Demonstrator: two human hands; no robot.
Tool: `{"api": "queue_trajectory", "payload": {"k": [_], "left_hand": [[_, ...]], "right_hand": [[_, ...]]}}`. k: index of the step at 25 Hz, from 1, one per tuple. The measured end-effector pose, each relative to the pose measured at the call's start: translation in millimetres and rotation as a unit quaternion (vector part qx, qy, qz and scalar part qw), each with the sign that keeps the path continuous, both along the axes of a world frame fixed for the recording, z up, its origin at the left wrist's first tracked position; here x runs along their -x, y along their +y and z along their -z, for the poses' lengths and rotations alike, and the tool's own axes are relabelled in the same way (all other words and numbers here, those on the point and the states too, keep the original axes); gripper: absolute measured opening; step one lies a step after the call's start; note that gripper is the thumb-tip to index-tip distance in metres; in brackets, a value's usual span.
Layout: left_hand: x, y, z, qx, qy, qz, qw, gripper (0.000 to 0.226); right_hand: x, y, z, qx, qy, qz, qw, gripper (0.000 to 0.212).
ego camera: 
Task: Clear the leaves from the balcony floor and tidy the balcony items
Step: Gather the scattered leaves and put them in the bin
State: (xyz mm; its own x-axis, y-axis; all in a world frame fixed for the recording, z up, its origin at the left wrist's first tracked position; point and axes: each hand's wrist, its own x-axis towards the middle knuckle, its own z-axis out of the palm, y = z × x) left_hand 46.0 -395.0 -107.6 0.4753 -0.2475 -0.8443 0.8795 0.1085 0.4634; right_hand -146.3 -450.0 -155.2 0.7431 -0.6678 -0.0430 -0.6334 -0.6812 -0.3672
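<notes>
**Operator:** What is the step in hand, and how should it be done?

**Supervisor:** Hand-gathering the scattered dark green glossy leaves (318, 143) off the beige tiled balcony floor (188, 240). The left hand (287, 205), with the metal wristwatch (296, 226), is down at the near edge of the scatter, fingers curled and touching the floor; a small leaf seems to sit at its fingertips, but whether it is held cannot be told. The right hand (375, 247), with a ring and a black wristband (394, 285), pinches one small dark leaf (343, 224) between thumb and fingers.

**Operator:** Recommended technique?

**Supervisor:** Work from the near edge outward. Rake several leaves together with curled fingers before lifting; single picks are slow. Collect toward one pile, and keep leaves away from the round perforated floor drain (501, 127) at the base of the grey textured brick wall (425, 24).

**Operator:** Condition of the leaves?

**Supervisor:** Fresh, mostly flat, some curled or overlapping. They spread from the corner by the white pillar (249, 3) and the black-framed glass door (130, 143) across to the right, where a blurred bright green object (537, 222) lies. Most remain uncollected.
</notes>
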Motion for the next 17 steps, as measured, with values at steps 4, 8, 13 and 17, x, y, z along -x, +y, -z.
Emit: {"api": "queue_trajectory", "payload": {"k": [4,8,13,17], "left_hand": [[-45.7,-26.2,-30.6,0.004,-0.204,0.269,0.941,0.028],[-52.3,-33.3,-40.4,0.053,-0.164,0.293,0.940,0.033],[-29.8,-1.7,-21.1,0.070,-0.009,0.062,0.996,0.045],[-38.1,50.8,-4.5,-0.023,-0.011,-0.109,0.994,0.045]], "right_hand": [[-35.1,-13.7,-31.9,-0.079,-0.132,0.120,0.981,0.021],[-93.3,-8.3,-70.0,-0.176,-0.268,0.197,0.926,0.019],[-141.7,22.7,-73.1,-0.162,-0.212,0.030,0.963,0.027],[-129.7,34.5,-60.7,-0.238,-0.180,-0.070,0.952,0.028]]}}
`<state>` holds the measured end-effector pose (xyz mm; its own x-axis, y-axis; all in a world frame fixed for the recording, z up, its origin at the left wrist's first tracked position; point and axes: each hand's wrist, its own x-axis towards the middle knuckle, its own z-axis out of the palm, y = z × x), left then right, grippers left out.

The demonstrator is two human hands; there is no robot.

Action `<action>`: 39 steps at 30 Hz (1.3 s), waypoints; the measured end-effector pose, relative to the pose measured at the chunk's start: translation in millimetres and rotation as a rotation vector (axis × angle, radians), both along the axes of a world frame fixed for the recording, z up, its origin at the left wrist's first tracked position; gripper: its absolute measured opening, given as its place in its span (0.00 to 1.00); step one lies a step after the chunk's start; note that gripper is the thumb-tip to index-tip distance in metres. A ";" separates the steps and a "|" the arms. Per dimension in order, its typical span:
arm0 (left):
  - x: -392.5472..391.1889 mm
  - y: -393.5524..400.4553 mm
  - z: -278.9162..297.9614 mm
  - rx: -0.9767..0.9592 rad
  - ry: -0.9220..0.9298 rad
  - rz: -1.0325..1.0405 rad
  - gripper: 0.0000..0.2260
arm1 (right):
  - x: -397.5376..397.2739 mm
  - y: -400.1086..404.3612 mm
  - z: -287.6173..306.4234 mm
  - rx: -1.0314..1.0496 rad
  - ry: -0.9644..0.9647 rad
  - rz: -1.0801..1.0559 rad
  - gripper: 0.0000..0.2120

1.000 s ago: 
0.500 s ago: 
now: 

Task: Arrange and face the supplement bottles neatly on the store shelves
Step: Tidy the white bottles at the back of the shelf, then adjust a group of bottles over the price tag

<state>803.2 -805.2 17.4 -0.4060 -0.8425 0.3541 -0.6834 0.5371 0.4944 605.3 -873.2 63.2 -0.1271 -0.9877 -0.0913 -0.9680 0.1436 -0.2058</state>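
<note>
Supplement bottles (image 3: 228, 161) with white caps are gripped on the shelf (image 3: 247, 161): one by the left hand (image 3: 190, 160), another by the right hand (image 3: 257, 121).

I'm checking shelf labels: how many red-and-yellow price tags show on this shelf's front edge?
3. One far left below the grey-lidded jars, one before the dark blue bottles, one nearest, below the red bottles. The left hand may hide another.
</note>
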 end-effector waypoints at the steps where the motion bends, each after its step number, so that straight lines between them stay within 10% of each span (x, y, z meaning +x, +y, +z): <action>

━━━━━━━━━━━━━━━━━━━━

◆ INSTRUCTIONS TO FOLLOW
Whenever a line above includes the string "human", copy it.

◆ ANSWER BELOW
Demonstrator: two human hands; no robot.
The demonstrator is two human hands; there is no robot.

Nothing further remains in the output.